--- Data under study ---
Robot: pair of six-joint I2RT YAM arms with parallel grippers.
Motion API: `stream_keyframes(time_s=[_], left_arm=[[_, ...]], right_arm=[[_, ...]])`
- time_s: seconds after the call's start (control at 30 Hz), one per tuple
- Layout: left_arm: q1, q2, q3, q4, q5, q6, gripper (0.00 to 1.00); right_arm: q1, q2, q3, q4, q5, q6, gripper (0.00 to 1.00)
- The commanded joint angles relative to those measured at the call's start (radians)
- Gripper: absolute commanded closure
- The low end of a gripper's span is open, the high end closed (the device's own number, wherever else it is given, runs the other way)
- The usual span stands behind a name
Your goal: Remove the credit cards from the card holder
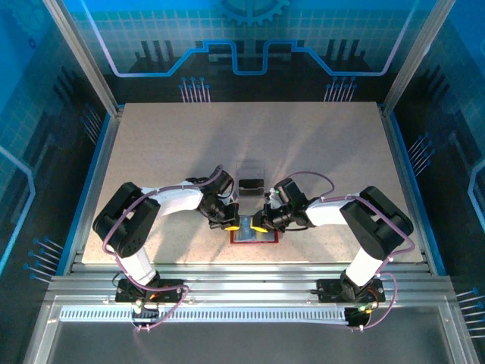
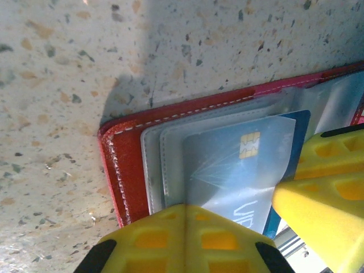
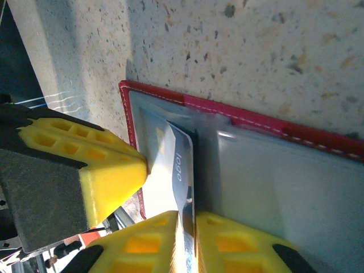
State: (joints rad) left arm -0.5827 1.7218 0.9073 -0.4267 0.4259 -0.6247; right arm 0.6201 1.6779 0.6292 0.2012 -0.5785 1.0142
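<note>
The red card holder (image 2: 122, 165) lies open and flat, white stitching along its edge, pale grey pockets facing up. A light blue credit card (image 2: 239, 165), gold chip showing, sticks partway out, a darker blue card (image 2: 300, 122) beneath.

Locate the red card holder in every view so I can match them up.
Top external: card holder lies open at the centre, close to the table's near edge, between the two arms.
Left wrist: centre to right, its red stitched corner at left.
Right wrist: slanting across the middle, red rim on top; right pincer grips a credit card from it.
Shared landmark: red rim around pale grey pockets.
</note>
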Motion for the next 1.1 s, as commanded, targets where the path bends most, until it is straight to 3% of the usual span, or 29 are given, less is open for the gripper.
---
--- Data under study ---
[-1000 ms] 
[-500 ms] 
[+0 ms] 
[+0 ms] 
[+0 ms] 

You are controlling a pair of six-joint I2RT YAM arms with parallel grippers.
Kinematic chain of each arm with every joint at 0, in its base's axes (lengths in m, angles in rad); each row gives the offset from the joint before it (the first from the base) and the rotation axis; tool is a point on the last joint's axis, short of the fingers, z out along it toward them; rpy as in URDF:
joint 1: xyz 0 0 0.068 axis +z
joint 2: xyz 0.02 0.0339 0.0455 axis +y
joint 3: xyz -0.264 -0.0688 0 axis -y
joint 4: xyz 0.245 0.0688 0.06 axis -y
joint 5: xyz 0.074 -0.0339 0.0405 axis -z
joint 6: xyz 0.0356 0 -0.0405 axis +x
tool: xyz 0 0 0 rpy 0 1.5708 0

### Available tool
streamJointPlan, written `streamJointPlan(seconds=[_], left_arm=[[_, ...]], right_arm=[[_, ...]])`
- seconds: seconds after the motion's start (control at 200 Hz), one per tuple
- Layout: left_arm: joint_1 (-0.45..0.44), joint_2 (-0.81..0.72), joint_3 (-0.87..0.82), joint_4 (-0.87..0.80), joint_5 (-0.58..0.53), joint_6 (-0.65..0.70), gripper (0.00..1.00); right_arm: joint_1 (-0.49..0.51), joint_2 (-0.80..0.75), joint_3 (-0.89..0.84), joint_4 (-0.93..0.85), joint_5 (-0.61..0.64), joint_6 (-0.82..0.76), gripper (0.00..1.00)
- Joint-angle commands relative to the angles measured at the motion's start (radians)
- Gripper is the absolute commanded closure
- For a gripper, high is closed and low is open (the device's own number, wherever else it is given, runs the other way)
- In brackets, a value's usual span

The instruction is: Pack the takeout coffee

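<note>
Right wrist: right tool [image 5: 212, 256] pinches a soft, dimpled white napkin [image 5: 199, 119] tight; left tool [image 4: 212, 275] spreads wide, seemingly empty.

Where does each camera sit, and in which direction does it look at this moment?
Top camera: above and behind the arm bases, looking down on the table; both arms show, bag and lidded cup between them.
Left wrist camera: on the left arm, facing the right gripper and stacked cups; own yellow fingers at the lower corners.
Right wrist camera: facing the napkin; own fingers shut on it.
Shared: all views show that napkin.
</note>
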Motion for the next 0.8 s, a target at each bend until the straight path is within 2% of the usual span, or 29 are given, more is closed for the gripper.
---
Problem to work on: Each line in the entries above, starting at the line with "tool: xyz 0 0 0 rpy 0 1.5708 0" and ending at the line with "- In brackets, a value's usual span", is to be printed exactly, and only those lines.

Answer:
tool: xyz 0 0 0 rpy 0 1.5708 0

### Available tool
streamJointPlan, written `streamJointPlan(seconds=[_], left_arm=[[_, ...]], right_arm=[[_, ...]])`
- seconds: seconds after the motion's start (control at 200 Hz), one per tuple
- Layout: left_arm: joint_1 (-0.45..0.44), joint_2 (-0.81..0.72), joint_3 (-0.87..0.82), joint_4 (-0.87..0.80), joint_5 (-0.58..0.53), joint_6 (-0.65..0.70), gripper (0.00..1.00); right_arm: joint_1 (-0.49..0.51), joint_2 (-0.80..0.75), joint_3 (-0.89..0.84), joint_4 (-0.93..0.85), joint_5 (-0.61..0.64), joint_6 (-0.82..0.76), gripper (0.00..1.00)
- Joint-angle commands relative to the angles measured at the motion's start (radians)
- Gripper is the absolute commanded closure
- For a gripper, high is closed and low is open (the device's own number, wherever else it is given, runs the other way)
- In brackets, a value's usual span

That wraps up the exercise.